§ Work instruction:
Repeat exactly the lines below that lie between the line with "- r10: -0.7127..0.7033" and the line with "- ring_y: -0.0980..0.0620", counting both of those lines as part of the answer.
————
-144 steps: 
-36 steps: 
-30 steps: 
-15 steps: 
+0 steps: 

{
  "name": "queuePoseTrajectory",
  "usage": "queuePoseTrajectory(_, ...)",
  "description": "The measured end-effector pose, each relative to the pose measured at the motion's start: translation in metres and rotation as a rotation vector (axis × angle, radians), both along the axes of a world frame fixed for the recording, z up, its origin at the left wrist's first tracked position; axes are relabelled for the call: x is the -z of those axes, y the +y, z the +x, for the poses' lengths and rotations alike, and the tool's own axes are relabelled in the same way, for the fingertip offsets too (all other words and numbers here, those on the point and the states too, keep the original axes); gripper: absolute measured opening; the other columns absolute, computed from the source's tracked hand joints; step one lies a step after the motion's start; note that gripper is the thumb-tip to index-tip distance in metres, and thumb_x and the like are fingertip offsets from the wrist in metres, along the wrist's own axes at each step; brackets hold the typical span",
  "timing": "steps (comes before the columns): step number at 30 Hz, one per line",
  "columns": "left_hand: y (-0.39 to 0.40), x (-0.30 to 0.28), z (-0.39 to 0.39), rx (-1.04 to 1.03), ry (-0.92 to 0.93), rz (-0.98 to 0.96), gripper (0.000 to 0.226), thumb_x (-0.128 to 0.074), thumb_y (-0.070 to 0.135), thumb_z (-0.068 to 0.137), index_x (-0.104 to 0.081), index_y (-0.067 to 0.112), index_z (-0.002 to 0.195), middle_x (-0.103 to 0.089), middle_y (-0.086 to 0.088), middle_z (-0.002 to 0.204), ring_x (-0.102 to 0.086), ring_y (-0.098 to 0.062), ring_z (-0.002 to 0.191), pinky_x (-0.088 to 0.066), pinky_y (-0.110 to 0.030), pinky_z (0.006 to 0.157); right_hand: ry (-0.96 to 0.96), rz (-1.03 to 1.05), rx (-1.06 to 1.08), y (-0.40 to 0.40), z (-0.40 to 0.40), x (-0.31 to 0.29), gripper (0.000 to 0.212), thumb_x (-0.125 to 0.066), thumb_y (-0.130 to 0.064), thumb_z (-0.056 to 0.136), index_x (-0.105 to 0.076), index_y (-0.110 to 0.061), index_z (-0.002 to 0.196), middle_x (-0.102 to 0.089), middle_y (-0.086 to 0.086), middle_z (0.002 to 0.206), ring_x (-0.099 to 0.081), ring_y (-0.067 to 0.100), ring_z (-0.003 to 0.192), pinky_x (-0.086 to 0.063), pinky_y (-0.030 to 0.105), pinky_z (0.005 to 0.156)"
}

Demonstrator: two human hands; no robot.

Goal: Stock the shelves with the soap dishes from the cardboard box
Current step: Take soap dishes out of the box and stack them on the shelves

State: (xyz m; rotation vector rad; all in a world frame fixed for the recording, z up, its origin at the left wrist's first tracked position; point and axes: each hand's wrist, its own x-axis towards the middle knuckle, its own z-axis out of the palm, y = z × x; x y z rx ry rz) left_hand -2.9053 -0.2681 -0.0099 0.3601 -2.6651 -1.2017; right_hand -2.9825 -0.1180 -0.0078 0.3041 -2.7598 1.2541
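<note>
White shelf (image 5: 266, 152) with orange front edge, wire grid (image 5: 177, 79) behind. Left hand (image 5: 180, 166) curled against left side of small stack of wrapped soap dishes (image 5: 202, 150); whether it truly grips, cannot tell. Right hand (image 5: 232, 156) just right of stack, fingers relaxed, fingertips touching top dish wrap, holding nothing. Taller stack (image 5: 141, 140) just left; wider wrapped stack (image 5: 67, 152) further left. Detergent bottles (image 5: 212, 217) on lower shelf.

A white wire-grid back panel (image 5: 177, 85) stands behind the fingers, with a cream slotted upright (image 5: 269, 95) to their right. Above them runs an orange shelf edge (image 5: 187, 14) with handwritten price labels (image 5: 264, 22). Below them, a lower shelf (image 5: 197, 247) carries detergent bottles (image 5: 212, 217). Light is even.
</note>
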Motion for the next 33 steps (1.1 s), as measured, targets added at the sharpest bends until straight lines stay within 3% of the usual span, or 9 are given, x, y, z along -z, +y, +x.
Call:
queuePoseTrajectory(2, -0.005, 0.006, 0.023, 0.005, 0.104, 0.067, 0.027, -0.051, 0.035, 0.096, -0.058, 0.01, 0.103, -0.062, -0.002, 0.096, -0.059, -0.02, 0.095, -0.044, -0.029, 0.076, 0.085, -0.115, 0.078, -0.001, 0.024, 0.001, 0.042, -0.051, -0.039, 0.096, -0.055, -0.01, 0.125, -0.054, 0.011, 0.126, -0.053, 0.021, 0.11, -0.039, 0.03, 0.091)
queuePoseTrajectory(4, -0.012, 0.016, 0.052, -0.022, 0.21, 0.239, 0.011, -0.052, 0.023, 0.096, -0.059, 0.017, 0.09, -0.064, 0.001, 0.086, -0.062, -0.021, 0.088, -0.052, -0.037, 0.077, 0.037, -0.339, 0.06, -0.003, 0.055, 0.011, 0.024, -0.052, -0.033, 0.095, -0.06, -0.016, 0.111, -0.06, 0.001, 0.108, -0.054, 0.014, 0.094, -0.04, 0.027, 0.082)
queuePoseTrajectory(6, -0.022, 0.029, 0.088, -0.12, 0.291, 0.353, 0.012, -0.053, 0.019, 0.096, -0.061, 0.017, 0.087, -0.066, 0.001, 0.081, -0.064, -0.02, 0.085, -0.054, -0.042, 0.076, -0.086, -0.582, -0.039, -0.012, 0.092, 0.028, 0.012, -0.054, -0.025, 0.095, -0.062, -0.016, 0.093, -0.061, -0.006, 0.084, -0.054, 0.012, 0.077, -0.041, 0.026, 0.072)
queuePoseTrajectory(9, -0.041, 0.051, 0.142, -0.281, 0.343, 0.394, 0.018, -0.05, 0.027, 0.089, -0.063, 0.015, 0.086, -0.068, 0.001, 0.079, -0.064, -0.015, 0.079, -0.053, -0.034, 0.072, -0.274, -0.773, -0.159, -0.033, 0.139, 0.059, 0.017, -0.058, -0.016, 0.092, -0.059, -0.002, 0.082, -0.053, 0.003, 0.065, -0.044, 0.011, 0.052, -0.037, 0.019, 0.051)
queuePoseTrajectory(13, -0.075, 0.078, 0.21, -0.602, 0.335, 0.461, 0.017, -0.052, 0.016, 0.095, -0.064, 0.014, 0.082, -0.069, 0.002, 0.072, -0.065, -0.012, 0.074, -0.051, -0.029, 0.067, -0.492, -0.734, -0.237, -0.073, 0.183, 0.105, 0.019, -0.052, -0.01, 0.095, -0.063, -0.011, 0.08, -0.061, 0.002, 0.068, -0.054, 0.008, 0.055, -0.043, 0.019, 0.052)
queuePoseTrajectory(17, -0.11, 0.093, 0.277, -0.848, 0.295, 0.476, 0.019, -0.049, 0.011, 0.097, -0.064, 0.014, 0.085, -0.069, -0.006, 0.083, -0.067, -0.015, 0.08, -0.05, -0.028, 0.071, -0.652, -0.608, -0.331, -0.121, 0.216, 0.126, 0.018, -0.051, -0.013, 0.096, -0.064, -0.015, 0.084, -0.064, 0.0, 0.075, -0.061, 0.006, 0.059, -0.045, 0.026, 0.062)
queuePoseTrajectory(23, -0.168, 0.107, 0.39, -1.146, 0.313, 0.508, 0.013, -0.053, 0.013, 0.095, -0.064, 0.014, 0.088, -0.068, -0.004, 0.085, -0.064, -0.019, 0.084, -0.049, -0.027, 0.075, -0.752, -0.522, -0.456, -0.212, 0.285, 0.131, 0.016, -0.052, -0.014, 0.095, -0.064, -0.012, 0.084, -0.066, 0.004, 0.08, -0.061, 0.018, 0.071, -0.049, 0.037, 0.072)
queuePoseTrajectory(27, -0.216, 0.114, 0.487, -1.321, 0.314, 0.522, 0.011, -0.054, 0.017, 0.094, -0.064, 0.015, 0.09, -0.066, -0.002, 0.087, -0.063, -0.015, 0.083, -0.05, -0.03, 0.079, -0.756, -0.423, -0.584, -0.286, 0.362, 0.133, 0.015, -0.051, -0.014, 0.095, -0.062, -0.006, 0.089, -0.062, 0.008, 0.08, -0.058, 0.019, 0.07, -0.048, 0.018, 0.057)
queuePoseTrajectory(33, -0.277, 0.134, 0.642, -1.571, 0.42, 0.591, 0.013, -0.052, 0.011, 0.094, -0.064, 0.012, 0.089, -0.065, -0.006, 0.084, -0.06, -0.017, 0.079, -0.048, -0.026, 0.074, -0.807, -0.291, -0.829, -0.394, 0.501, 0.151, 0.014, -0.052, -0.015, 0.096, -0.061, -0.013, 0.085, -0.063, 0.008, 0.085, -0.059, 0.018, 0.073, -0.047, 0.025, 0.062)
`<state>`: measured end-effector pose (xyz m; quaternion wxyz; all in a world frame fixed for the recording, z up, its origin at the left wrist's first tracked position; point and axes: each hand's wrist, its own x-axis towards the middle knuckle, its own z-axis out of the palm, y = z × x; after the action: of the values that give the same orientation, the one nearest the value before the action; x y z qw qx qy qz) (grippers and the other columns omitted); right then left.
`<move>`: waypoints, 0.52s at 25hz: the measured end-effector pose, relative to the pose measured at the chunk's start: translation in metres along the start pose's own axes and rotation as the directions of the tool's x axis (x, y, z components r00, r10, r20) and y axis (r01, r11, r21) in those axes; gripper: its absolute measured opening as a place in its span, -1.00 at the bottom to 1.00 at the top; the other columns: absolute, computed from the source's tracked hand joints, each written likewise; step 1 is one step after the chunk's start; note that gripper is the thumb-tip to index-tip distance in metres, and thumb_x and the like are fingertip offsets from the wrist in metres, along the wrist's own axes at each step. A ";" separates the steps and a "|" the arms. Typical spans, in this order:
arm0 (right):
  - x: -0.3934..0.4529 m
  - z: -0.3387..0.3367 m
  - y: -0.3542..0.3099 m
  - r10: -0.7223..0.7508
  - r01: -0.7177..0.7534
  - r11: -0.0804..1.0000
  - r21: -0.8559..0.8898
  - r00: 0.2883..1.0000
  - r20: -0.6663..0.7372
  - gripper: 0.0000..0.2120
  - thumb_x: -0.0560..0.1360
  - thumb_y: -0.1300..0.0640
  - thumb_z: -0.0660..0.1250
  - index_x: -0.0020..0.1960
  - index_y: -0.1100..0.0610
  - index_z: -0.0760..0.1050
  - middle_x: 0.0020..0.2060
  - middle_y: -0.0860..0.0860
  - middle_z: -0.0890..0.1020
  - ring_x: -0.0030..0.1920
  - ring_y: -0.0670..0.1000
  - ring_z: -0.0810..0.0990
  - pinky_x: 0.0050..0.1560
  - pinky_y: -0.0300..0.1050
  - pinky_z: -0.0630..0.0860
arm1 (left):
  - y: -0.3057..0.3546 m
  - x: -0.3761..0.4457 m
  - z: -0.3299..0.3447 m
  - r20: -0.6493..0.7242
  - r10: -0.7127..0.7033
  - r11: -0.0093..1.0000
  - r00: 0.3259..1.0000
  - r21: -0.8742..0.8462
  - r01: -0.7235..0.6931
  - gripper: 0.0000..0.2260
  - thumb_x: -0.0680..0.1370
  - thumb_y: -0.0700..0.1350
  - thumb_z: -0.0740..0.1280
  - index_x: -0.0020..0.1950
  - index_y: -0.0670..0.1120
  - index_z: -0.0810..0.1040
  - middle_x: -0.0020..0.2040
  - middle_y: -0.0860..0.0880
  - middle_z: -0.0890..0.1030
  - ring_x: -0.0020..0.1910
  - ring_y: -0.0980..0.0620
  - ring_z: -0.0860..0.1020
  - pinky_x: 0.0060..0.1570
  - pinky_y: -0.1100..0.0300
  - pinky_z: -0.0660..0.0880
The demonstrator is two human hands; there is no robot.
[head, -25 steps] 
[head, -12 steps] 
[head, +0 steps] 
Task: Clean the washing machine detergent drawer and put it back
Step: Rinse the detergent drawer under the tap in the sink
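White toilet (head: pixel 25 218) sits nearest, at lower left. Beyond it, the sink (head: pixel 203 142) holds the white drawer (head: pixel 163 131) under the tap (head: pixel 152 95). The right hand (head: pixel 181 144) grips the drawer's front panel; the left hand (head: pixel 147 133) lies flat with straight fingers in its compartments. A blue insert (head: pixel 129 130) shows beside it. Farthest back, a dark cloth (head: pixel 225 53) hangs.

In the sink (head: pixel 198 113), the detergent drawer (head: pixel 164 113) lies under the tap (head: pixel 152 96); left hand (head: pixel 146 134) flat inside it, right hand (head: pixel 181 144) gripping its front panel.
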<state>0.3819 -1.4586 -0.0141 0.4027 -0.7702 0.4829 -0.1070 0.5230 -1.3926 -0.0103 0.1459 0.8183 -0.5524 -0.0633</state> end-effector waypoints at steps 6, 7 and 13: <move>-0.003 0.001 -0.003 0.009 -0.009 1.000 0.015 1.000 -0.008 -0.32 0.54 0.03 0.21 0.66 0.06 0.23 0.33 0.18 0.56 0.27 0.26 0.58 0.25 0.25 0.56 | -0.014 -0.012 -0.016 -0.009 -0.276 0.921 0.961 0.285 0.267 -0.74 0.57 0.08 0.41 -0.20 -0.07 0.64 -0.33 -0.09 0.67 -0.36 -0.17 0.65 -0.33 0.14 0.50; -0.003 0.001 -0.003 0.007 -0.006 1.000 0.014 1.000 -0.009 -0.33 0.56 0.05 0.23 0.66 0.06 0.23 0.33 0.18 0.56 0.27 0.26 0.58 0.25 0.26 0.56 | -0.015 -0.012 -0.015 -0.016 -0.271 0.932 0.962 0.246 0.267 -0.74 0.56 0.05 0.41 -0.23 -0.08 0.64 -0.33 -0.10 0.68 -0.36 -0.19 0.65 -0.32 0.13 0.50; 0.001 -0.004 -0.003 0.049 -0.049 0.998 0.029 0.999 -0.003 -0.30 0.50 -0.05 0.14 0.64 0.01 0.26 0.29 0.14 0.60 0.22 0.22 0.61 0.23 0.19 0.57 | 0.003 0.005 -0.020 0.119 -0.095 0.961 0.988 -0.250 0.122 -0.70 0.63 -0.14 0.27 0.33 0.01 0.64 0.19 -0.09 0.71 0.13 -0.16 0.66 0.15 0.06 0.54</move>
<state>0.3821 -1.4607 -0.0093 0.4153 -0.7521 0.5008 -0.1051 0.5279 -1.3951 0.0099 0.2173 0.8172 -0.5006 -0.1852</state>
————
§ Answer to this problem:
  - r10: -0.7127..0.7033
  - r11: -0.0093..1.0000
  - r00: 0.3259..1.0000
  - r21: -0.8742..0.8462
  - r01: -0.7235..0.6931
  - gripper: 0.0000..0.2260
  - thumb_x: -0.0680..0.1370
  - thumb_y: -0.0700..0.1350
  - thumb_z: -0.0740..0.1280
  - index_x: -0.0020..0.1950
  - index_y: -0.0670..0.1120
  - index_z: -0.0810..0.1040
  - middle_x: -0.0020..0.2040
  - middle_y: -0.0860..0.0880
  - middle_z: -0.0890..0.1030
  - ring_x: -0.0020..0.1910
  - ring_y: -0.0980..0.0620

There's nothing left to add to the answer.